Here’s the thinking inside the beltway, as expressed by a National Security Staffer named Pradeep Ramamurthy: "Do you want to think about the U.S. as the nation that fights terrorism or the nation you want to do business with?"  
Hey, Pradeep--do you want to have a nation left to do business with?

Here’s the fascinating part: To deliver that message, Mr. Obama's speechwriters have taken inspiration from former President Ronald Reagan. Irony, irony, better than macaroni. 
Recall that while visiting communist China in 1984, the Reagonian talking points were on education, space exploration and scientific research. Mr. Reagan preached freedom and liberty—with no mentions of communism or democracy.

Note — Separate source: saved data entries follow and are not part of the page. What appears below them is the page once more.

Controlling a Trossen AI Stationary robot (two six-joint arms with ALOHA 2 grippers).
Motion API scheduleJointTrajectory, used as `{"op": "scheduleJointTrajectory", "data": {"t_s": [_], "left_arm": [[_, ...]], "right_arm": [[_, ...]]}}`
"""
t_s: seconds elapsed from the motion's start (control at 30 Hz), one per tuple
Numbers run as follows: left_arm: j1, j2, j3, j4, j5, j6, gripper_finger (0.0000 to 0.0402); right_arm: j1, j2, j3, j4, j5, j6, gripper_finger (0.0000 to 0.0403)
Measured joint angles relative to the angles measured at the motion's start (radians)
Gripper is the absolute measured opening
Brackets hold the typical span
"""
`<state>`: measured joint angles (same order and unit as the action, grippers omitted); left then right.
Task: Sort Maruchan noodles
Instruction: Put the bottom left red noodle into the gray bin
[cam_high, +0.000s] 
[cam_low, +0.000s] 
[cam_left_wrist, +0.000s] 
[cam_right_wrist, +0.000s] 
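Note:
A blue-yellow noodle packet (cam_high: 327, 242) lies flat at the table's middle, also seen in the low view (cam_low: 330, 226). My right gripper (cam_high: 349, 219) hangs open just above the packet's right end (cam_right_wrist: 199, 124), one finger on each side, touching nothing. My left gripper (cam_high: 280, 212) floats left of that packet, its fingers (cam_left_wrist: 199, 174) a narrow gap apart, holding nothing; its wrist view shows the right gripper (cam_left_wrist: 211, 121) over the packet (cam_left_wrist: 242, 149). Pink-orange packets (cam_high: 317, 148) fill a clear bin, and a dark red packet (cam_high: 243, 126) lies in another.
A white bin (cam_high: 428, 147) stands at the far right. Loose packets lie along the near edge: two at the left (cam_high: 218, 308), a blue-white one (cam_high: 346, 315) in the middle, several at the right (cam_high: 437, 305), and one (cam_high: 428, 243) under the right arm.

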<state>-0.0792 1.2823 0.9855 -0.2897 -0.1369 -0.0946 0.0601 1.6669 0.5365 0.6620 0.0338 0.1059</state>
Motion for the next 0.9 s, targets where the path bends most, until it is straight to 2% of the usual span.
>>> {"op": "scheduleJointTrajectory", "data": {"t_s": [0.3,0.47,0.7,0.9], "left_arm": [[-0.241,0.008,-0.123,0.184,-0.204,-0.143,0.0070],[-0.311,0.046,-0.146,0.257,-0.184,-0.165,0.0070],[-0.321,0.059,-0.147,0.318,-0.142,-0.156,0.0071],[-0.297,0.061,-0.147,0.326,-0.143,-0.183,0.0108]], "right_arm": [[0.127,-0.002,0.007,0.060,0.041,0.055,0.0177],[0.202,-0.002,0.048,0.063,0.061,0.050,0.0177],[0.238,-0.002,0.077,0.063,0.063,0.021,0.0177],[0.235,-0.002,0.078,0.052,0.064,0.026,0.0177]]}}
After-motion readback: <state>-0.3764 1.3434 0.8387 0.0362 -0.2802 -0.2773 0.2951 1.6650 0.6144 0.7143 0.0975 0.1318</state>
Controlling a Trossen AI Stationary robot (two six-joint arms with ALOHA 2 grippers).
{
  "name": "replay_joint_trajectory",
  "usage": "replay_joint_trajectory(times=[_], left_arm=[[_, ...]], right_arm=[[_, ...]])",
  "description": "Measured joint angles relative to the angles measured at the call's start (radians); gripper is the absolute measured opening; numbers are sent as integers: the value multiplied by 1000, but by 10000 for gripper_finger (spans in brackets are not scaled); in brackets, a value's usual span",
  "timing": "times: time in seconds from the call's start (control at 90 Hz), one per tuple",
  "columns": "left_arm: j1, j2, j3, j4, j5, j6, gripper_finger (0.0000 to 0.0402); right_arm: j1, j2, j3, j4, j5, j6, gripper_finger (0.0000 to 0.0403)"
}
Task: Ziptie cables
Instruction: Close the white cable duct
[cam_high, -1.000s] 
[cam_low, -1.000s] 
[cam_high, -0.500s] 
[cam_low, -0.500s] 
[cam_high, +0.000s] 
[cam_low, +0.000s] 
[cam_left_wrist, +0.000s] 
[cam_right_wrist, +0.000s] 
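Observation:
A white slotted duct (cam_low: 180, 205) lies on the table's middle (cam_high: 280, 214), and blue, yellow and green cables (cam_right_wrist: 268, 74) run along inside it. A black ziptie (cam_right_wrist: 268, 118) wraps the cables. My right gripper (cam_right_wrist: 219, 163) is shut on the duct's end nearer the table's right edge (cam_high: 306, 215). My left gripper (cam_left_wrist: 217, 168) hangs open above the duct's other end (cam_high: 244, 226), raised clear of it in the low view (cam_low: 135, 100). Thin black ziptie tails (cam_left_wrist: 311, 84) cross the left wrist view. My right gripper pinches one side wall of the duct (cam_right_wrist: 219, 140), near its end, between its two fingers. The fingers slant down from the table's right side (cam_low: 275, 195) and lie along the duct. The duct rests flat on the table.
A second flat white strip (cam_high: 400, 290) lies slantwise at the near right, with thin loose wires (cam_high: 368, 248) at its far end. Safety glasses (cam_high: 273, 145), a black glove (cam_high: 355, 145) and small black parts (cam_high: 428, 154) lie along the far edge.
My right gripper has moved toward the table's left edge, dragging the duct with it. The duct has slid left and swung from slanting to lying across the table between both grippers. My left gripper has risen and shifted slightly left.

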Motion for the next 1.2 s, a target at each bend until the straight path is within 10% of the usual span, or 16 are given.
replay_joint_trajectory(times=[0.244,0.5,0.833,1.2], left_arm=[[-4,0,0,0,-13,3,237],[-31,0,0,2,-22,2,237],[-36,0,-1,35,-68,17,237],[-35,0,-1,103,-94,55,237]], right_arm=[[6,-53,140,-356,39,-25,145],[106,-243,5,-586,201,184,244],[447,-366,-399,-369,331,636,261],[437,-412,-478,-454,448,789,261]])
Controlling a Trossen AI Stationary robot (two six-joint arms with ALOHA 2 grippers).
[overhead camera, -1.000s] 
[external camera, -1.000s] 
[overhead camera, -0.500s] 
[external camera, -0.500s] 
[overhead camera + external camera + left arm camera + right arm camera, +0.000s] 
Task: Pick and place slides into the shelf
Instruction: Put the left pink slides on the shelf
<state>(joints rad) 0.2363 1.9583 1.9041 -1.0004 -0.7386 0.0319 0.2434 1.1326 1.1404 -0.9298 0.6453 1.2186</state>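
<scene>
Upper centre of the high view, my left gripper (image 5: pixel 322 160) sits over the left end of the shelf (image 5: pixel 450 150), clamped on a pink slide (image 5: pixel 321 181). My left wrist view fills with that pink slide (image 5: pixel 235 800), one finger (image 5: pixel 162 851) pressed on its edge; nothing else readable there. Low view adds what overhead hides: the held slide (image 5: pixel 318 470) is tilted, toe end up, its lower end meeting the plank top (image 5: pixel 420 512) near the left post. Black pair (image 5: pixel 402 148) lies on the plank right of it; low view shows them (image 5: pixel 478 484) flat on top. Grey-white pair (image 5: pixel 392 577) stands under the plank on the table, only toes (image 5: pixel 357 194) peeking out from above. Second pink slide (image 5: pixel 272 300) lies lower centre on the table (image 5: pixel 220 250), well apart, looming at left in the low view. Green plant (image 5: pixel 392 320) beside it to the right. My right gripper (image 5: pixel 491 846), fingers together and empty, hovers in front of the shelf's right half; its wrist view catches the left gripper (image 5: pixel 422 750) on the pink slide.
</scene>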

From this, Obamian Foreign Policy speechwriter, Deputy National Security Adviser Ben Rhodes, has deduced the Communists "didn't look up to the U.S. because we hated communism.”
No, Ben, it was because we stood for something, and they knew if they crossed us, Reagan wouldn't back down. 
Can you say that about the Panderer-in-Chief now?

It’s fine to work on things far beyond the war on terrorism.
Ya gotta have a little vision, alright. 
But we'd be well-served to remember that our enemies don't play by the same rules by which we'd like to think civilized wars are fought.

So long as evil men—and women—will stop at nothing to do harm to America, we would do well to not let our guard--or our weapons counts--down. 

(All you foreign diplomats--especially of Middle Eastern extractions-- would do well to keep your Luckies in your luggage, and refrain from joking about shoe bombs while flying on American air carriers, too.
You people started this foolishness.)

Oh, that's not PC??
Tough.
Can we at least send a bill for the F-16's to the Qatar government?